El Fog: Rebuilding Vibes
Flau

El Fog's Rebuilding Vibes feels so much like a quintessential ~scape project, it's only fitting that Polemeister Stephan Betke mastered the album. The sleeve credits Masayoshi Fujita (originally from Japan and currently Berlin-based) with “vibraphone and production,” which could suggest that the album's a bare-bones collection of solo vibes playing; in fact, it's considerably more than that, as Fujita augments the instrument with, in some cases, the jazz-flavoured accompaniment of a bassist and drummer and, in others, with a texturally enhanced, electronic-styled backing of minimal slo-funk pulses and broken beats (the opening “Broken” an exemplar). As a result, the material is at times a bit Pole-like in the precision of its sound design, in particular a track such as “Flip and Dub” where a slow-motion dub bass line snakes its way through a jazz-funk stream of bluesy vibes soloing, and reminiscent of 1+3+1, the collaboration between Triosk and Jan Jelinek laid down in 2003. Though “!” gets its glitch-funk freak on for a wild three minutes, Rebuilding Vibes is generally languorous in tone, with tracks like “Autumn” and “Space for the Rebuilding” etching out relaxed electroacoustic spaces dominated by the groan of acoustic bass, smears of static, and the sparkle of the vibraphone; the becalmed closer “Dunst” even flirts with 12k and Line territory in its embrace of micro-sound stillness.

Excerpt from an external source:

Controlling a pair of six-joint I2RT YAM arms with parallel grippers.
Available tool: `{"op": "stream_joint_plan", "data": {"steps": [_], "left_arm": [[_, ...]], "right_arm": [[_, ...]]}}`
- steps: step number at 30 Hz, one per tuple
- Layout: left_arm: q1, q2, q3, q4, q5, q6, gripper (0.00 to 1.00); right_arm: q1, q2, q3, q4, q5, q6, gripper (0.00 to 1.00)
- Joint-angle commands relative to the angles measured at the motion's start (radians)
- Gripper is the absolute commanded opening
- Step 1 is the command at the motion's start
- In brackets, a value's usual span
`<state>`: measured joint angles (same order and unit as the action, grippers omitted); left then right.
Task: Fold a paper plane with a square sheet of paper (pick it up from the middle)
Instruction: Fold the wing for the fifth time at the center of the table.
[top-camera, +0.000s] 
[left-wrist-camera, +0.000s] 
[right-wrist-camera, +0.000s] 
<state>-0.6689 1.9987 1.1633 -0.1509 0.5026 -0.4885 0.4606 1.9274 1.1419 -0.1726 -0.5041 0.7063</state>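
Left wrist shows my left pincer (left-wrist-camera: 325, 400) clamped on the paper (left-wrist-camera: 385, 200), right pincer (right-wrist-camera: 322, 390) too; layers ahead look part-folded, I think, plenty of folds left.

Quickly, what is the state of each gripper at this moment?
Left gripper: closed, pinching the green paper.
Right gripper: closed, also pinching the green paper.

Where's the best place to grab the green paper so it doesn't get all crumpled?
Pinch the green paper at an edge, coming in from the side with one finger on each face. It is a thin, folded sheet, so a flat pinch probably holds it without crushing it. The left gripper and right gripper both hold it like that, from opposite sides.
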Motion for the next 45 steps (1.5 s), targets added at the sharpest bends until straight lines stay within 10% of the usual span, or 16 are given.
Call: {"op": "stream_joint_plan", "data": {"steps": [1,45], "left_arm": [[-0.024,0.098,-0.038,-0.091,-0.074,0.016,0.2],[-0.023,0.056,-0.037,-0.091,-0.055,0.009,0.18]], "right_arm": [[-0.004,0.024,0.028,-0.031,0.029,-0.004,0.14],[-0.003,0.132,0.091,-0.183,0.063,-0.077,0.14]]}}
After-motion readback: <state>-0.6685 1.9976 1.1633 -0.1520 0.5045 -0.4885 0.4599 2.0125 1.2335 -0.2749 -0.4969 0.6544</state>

Fujita, whose first album Reverberate Slowly was issued in 2007 on Moteer, uses loops, self-sampling, cut-and-paste techniques, and processing to build his sound into the multi-layered form captured on the album. Imagine the warm shimmer produced by a jazz vibraphone player dropped into the center of a prototypical ~scape album and you've got a pretty good idea of Rebuilding Vibes' mellow, early morning sound.